I am particularly indebted to Helena Alviar Garcia, Armin von Bogdandy, Philipp Dann, Roberto Gargarella, Klaus Günther, Ratna Kapur, David Kennedy, Anna Katharina Mangold, Russell Miller, Ulrich K. Preuß, Horatia Muir Watt, Hani Sayed, Thomas Vesting, Uwe Volkmann, Mikhail Xifaras and Peer Zumbansen. I hope this book reflects the critical spirit of my constitutional law teacher and friend Erhard Denninger.

The long and winding development of a project into a book was immensely supported by Nina Malaviya, Helena Lindemann, Claudia Baumann, Cara Röhner and Felix Hanschmann. During the final phase, Karin Henke, Eric von Dömming and Maximilian Pichl supplied helpful information, too many books and a bibliography.
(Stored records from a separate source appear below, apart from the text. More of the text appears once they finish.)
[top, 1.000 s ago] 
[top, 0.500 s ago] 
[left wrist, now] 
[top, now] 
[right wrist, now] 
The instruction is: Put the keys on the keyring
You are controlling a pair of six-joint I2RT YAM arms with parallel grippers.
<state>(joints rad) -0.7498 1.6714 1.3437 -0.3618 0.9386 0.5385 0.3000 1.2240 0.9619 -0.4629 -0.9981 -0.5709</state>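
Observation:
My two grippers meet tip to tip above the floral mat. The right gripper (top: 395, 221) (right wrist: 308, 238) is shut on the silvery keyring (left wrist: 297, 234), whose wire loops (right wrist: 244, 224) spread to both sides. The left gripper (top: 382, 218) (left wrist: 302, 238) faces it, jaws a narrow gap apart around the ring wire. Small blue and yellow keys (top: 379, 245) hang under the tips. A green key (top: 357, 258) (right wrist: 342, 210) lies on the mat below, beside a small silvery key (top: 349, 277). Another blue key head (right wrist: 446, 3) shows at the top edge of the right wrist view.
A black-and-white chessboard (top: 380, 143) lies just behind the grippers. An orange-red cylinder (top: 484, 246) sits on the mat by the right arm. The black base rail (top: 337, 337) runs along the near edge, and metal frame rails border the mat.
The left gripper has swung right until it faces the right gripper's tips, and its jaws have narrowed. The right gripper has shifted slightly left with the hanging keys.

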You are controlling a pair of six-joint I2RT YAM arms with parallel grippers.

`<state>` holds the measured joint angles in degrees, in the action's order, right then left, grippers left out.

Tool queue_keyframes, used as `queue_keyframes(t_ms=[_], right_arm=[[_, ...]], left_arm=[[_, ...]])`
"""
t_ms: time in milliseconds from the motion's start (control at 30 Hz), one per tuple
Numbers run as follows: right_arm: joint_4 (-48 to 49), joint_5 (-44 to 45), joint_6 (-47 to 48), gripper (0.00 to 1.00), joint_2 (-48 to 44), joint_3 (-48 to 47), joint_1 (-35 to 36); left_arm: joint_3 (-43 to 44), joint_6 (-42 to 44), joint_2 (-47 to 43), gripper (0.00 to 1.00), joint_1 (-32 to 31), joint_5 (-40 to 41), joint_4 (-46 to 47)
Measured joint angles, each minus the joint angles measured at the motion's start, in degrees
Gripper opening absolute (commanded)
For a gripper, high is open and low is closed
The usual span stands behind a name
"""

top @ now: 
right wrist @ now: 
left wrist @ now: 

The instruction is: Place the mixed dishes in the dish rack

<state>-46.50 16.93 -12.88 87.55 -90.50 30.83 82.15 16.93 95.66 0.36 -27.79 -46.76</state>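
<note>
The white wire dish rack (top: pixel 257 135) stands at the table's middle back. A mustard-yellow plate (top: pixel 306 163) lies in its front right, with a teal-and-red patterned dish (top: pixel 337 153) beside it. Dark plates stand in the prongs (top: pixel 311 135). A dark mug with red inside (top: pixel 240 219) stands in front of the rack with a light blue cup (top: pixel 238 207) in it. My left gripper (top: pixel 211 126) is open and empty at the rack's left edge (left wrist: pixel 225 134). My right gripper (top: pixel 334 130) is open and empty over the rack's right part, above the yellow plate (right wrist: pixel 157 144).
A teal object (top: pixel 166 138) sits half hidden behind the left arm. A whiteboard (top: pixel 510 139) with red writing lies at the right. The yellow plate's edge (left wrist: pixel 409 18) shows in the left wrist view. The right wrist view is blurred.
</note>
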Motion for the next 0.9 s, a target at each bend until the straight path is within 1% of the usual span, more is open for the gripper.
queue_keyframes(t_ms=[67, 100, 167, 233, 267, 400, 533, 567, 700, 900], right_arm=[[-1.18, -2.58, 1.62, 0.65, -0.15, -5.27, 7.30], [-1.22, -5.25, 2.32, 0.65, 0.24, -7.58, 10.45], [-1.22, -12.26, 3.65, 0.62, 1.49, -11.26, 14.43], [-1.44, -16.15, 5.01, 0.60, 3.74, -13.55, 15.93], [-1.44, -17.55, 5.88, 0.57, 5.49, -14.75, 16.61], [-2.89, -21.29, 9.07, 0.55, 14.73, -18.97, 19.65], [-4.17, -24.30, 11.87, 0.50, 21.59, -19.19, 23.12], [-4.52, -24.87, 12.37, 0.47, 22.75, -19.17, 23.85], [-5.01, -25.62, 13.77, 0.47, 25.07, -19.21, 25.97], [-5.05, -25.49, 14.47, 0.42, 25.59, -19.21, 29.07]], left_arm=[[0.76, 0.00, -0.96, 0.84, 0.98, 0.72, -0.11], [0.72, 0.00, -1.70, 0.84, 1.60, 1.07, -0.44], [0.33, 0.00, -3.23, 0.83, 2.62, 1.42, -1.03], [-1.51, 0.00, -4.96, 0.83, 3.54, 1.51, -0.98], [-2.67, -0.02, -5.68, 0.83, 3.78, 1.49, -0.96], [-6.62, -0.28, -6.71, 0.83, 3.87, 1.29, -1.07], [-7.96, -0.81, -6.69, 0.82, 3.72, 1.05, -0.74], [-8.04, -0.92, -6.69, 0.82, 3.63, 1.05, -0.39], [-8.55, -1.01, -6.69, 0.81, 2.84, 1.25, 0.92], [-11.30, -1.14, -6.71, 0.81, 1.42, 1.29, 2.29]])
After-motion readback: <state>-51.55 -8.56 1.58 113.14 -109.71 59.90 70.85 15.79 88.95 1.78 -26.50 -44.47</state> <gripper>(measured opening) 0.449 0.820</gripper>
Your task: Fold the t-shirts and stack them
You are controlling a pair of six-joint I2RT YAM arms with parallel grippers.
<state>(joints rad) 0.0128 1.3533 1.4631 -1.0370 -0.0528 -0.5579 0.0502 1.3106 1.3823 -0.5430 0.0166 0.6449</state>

It was a privilege to be supported, once again, by the excellent Edward Elgar team, notably Tara Gorvine and Stephen Gutierrez, who encouraged me to write this book, as well as Erin McVicar, Catherine Cumming and Carolyn Fox, who very competently and thoroughly edited the manuscript.

During the last months of the production, as Alfred Grosser chaire-holder I enjoyed the intellectual companionship and administrative assistance at the École de Droit of Sciences Po in Paris and the generous support of the Fritz Thyssen Foundation in Cologne (Germany).